* Problem description *
Across the listing that follows, work out how many lines carry the string "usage". Provide that number and nothing else.

* Data provided *
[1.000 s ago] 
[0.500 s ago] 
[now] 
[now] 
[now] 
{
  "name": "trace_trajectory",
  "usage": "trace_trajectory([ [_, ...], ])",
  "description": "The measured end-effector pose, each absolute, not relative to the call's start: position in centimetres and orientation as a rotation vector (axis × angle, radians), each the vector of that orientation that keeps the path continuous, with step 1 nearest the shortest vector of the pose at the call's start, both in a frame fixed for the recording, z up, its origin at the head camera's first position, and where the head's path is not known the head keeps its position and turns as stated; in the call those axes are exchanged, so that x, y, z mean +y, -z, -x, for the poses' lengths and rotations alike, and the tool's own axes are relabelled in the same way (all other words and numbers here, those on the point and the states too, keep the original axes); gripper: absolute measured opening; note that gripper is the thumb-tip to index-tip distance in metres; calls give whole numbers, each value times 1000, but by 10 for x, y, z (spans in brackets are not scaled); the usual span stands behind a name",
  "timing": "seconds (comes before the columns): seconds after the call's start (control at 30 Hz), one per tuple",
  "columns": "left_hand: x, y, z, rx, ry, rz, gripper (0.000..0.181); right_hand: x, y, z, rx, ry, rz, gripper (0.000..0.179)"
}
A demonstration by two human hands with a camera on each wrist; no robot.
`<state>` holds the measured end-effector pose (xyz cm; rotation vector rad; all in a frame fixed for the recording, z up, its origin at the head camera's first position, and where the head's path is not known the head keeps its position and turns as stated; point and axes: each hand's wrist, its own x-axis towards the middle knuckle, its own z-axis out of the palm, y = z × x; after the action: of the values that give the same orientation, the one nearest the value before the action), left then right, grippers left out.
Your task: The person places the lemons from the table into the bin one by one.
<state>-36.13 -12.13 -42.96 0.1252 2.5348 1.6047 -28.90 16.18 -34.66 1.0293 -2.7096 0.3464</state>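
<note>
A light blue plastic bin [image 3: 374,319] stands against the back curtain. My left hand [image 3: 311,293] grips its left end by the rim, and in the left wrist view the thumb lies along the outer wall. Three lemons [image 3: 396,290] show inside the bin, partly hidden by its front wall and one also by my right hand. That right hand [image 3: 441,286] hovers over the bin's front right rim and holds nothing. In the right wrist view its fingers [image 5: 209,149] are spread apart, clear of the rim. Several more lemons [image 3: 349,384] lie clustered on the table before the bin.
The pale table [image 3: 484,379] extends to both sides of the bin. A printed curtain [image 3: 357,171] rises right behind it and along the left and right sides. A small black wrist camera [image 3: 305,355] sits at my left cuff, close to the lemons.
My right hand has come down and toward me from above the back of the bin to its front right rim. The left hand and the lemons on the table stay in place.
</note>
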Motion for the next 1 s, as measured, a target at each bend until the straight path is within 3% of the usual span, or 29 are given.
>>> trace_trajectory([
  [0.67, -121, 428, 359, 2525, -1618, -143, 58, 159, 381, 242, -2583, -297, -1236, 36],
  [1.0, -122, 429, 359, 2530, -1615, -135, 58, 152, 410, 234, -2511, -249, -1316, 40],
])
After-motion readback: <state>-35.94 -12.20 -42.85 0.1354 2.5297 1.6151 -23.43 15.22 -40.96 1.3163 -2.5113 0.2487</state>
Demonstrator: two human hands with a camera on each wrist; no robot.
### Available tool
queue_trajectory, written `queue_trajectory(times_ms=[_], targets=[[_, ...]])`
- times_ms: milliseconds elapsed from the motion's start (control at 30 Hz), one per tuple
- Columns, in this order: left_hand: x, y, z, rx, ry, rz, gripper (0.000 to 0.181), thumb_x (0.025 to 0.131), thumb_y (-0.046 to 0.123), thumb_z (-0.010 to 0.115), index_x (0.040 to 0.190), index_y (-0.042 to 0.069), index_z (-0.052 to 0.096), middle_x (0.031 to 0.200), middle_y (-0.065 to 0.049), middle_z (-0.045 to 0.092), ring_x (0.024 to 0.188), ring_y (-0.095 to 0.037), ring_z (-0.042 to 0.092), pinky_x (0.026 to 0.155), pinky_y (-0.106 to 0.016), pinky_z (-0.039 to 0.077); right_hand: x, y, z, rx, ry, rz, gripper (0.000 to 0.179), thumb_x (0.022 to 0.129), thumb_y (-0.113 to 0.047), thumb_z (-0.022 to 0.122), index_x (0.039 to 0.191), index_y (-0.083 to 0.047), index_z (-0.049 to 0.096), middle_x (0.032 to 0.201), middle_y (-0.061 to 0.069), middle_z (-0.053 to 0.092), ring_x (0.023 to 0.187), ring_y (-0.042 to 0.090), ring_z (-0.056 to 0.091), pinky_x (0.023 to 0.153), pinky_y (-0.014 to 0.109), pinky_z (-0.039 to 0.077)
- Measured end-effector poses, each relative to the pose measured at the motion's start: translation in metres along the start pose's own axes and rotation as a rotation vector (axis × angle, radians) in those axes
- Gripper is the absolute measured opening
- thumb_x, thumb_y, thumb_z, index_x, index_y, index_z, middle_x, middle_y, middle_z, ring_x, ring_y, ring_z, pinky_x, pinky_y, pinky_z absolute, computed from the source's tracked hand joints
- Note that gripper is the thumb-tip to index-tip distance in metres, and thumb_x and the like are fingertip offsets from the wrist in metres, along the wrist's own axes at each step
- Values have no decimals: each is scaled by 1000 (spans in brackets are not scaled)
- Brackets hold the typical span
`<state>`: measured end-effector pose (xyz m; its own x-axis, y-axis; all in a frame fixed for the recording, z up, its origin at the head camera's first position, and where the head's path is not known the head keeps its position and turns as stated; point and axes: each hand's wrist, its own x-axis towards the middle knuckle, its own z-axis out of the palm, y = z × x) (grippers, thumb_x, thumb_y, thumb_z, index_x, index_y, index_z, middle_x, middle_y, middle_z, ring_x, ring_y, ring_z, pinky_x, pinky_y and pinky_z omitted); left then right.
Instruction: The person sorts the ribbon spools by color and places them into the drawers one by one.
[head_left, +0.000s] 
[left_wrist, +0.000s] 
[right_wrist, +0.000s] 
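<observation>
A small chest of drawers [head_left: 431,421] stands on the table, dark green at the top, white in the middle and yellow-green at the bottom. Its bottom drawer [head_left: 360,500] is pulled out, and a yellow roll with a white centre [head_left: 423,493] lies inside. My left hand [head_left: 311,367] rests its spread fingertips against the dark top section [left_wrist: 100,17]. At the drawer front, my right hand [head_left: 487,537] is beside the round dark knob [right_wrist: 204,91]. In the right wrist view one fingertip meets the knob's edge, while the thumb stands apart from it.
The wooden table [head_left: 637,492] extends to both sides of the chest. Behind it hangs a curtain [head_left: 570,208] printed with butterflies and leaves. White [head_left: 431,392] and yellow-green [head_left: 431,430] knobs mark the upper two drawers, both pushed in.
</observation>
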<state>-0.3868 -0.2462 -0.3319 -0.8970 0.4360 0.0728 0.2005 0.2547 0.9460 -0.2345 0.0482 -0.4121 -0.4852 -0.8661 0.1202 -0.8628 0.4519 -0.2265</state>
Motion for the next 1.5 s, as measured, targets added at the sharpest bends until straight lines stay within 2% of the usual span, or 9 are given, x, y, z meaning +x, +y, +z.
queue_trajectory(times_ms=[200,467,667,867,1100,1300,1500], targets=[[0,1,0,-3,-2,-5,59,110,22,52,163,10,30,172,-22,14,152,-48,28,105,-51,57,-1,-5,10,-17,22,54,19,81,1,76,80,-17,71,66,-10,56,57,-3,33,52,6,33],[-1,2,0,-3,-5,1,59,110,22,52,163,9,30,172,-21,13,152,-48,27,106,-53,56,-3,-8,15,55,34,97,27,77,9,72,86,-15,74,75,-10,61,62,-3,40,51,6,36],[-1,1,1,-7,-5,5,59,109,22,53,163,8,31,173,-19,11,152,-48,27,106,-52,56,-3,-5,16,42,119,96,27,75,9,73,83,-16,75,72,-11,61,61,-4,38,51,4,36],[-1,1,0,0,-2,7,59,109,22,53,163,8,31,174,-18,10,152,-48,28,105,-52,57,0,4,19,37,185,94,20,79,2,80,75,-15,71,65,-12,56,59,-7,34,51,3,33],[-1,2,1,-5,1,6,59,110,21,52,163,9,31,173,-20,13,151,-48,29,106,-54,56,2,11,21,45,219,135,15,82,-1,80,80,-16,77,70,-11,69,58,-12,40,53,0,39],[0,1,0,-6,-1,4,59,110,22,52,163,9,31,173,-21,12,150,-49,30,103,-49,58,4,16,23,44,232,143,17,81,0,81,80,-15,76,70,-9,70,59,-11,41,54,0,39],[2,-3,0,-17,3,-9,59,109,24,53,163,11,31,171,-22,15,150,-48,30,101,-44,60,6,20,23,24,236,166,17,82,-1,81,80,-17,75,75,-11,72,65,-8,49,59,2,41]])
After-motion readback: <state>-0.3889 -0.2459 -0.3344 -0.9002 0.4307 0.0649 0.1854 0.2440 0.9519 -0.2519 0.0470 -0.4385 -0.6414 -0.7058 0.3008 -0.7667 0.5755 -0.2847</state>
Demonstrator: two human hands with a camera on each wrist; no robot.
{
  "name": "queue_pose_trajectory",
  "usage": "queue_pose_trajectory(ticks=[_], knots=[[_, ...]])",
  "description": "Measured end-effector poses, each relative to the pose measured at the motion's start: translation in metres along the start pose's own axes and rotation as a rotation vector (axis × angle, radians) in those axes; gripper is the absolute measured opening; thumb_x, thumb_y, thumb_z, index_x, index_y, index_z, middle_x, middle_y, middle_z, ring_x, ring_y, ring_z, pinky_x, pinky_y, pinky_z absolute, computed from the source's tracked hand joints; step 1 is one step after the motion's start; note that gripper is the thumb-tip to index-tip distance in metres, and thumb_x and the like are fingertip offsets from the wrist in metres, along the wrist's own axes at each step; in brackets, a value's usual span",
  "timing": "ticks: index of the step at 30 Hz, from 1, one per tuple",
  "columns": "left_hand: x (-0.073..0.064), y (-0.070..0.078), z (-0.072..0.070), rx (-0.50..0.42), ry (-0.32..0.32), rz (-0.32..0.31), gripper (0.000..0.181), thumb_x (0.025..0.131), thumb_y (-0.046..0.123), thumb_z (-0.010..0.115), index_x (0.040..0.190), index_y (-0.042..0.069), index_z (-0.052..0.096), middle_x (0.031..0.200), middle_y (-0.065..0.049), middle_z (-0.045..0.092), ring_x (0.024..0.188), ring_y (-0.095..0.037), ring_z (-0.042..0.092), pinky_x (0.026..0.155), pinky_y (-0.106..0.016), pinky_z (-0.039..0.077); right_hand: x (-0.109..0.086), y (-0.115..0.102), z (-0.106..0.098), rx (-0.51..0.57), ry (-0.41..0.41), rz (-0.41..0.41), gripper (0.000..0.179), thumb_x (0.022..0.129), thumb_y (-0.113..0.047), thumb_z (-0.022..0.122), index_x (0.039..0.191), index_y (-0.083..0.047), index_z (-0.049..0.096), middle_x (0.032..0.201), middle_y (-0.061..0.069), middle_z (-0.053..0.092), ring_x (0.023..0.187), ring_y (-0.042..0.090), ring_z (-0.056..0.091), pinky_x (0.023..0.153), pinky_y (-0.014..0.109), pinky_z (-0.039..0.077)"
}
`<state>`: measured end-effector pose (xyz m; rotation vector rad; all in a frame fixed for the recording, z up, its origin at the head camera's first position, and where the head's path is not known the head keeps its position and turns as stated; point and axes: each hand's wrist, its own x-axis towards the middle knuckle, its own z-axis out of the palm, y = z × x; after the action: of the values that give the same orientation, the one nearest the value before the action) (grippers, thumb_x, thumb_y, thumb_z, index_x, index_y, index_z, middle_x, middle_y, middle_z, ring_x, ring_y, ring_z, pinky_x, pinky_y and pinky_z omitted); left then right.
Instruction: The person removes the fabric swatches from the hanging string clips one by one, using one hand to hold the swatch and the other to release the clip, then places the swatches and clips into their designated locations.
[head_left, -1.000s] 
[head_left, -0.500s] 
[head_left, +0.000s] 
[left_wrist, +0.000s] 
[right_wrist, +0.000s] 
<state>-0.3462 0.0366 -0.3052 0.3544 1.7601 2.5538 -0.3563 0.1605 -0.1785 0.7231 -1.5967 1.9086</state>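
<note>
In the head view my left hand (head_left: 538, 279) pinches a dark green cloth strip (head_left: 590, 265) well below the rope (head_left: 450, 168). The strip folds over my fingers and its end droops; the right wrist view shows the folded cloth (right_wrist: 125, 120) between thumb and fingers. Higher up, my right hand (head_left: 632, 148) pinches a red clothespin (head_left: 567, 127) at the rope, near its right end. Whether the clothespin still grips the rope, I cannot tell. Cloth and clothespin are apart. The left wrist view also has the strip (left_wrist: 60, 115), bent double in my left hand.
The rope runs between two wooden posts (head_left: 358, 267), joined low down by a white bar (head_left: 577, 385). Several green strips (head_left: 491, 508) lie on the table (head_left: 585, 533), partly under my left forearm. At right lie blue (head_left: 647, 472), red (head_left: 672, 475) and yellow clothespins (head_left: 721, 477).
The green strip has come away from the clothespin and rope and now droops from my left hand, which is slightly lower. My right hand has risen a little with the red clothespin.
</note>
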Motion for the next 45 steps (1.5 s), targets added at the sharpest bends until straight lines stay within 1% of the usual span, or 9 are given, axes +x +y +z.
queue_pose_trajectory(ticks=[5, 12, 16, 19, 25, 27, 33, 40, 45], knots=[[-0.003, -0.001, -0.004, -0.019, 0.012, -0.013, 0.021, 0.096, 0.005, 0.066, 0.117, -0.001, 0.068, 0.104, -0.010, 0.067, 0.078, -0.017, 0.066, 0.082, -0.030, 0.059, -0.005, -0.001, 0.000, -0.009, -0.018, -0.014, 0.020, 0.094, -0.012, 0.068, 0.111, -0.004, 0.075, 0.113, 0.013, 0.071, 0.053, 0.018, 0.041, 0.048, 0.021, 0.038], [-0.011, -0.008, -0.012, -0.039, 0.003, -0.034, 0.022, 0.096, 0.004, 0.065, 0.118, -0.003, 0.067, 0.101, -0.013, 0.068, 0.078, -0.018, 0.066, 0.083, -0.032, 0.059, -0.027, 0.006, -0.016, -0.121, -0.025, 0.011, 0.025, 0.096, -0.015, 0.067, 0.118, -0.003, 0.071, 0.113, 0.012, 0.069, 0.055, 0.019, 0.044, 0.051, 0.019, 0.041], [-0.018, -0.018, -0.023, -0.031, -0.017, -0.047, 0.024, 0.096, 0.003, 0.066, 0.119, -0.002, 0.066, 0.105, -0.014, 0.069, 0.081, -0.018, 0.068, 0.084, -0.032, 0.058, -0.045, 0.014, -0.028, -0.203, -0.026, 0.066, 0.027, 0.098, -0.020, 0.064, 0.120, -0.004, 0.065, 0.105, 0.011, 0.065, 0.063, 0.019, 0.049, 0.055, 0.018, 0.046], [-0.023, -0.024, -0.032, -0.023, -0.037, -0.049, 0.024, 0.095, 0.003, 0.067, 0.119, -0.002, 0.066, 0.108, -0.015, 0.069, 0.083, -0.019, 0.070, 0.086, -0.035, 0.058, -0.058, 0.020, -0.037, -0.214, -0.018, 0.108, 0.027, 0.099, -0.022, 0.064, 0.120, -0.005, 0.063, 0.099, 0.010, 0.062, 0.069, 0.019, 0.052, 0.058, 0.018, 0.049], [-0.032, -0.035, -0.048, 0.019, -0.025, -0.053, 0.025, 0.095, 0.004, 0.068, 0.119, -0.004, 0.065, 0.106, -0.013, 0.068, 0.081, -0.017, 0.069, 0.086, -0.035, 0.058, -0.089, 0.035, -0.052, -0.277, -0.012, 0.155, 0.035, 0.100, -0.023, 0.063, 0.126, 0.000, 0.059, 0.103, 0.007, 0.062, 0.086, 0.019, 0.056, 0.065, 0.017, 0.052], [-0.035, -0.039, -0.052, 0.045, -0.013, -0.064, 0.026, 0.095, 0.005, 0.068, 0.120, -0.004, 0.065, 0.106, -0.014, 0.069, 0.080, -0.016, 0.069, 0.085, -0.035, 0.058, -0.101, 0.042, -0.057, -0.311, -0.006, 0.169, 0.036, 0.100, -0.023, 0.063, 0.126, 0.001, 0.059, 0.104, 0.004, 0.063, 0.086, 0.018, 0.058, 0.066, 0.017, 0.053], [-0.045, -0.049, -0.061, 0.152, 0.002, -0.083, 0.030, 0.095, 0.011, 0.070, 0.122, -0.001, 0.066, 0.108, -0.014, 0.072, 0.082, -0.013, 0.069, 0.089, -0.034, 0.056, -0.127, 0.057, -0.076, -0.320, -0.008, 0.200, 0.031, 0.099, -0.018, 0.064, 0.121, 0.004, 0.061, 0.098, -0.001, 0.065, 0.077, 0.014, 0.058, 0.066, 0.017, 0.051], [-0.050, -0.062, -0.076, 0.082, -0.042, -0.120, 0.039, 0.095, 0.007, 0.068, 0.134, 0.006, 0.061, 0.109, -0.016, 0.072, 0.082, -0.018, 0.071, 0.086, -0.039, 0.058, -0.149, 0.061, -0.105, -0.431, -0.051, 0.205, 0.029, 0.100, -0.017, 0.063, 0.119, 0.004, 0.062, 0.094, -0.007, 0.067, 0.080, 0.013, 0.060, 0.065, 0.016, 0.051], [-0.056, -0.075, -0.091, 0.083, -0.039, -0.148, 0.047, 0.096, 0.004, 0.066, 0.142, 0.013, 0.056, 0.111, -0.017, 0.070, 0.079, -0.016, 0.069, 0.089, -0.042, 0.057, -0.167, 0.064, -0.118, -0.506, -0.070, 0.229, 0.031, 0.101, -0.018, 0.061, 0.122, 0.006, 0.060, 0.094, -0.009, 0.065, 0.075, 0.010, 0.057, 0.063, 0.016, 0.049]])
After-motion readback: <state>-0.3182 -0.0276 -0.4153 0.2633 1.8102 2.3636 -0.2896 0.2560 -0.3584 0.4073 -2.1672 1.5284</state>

* Result below *
2